═══ PROVIDED INFORMATION

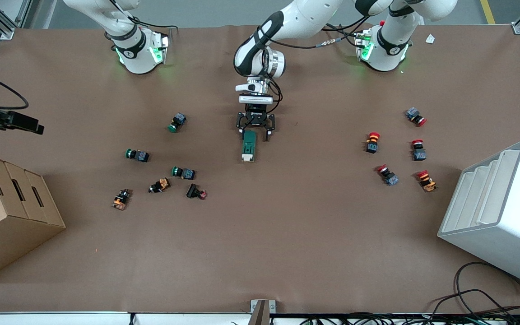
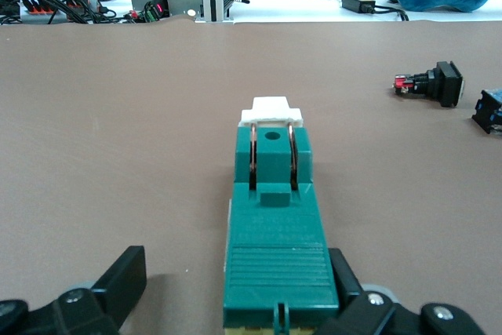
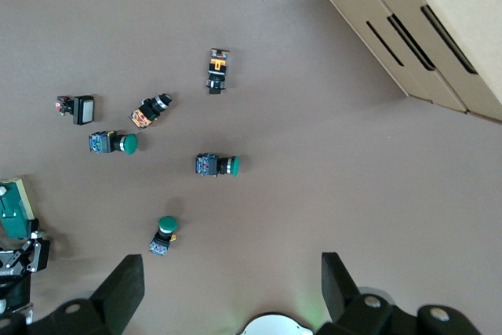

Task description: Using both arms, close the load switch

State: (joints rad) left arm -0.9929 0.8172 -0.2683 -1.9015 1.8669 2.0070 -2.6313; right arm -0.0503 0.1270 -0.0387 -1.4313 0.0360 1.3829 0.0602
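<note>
The load switch (image 1: 248, 145) lies flat at the table's middle, a dark green block whose white handle piece (image 1: 246, 157) points toward the front camera. In the left wrist view the switch (image 2: 274, 249) shows its white handle (image 2: 272, 109) at the end away from the gripper. My left gripper (image 1: 255, 132) is low at the switch's green end, open, with the block between its fingers; one finger (image 2: 345, 272) is right beside the block and the other (image 2: 125, 280) stands apart. My right gripper (image 3: 231, 284) is open and empty, held high over its own base, out of the front view.
Several green, orange and black push-buttons (image 1: 183, 172) lie toward the right arm's end, several red-capped ones (image 1: 387, 175) toward the left arm's end. A cardboard box (image 1: 7, 212) and a white stepped bin (image 1: 499, 212) stand at the table's ends.
</note>
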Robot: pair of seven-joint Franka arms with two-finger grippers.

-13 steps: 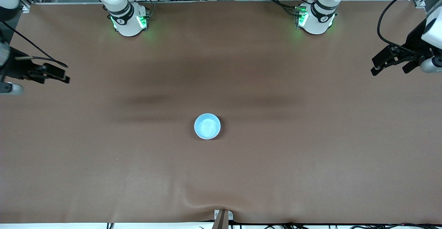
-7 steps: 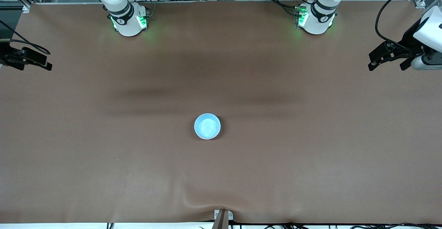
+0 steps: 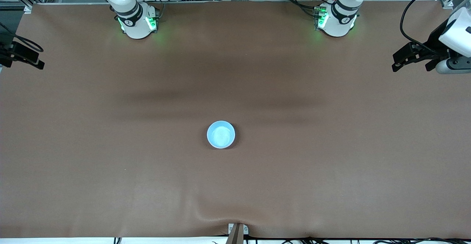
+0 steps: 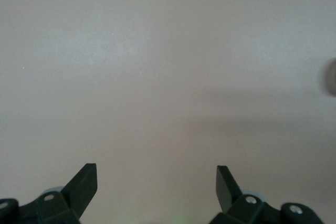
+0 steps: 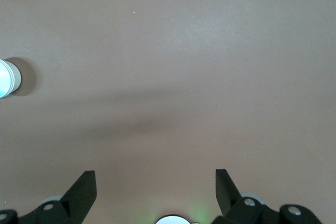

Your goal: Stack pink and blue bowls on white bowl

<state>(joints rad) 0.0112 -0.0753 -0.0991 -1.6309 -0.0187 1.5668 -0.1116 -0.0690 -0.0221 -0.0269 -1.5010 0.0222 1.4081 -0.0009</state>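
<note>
We log the scene from the right arm's end of the table across to the left arm's.

The right gripper (image 3: 35,63) hangs over the table edge at its own arm's end, fingers spread wide with nothing between them in the right wrist view (image 5: 156,187). We judge it parked out of the way, leaving the middle unobstructed.

Near the middle of the brown table cover (image 3: 331,163) sits the stack. From above only the blue bowl (image 3: 220,134) shows, upright, glossy inside. In the right wrist view the stack (image 5: 8,78) appears side-on as a short pale column; we cannot separate the pink and white bowls under the blue one. Judged from this, the stacking looks complete.

The left gripper (image 3: 410,58) hangs over the table's edge at its arm's end, well apart from the stack, fingers wide and empty in the left wrist view (image 4: 156,187). Both arms wait.
</note>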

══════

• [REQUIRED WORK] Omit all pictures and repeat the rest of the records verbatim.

• [ANSWER AREA]
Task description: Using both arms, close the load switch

State: (joints rad) left arm -0.9929 0.8172 -0.2683 -1.9015 1.8669 2.0070 -2.6313; right arm -0.0503 0.1270 -0.0387 -1.4313 0.0360 1.3829 0.0602
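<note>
The load switch (image 1: 248, 145) lies flat at the table's middle, a dark green block whose white handle piece (image 1: 246, 157) points toward the front camera. In the left wrist view the switch (image 2: 274, 249) shows its white handle (image 2: 272, 109) at the end away from the gripper. My left gripper (image 1: 255, 132) is low at the switch's green end, open, with the block between its fingers; one finger (image 2: 345, 272) is right beside the block and the other (image 2: 125, 280) stands apart. My right gripper (image 3: 231, 284) is open and empty, held high over its own base, out of the front view.
Several green, orange and black push-buttons (image 1: 183, 172) lie toward the right arm's end, several red-capped ones (image 1: 387, 175) toward the left arm's end. A cardboard box (image 1: 7, 212) and a white stepped bin (image 1: 499, 212) stand at the table's ends.
</note>
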Robot: pair of seven-joint Franka arms with two-finger grippers.

-13 steps: 
-7 steps: 
+0 steps: 
+0 steps: 
+0 steps: 

Your goal: Stack pink and blue bowls on white bowl

<state>(joints rad) 0.0112 -0.0753 -0.0991 -1.6309 -0.0187 1.5668 -0.1116 -0.0690 -0.0221 -0.0269 -1.5010 0.0222 1.4081 -0.0009</state>
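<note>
We log the scene from the right arm's end of the table across to the left arm's.

The right gripper (image 3: 35,63) hangs over the table edge at its own arm's end, fingers spread wide with nothing between them in the right wrist view (image 5: 156,187). We judge it parked out of the way, leaving the middle unobstructed.

Near the middle of the brown table cover (image 3: 331,163) sits the stack. From above only the blue bowl (image 3: 220,134) shows, upright, glossy inside. In the right wrist view the stack (image 5: 8,78) appears side-on as a short pale column; we cannot separate the pink and white bowls under the blue one. Judged from this, the stacking looks complete.

The left gripper (image 3: 410,58) hangs over the table's edge at its arm's end, well apart from the stack, fingers wide and empty in the left wrist view (image 4: 156,187). Both arms wait.
</note>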

Fully answered, the exercise is complete.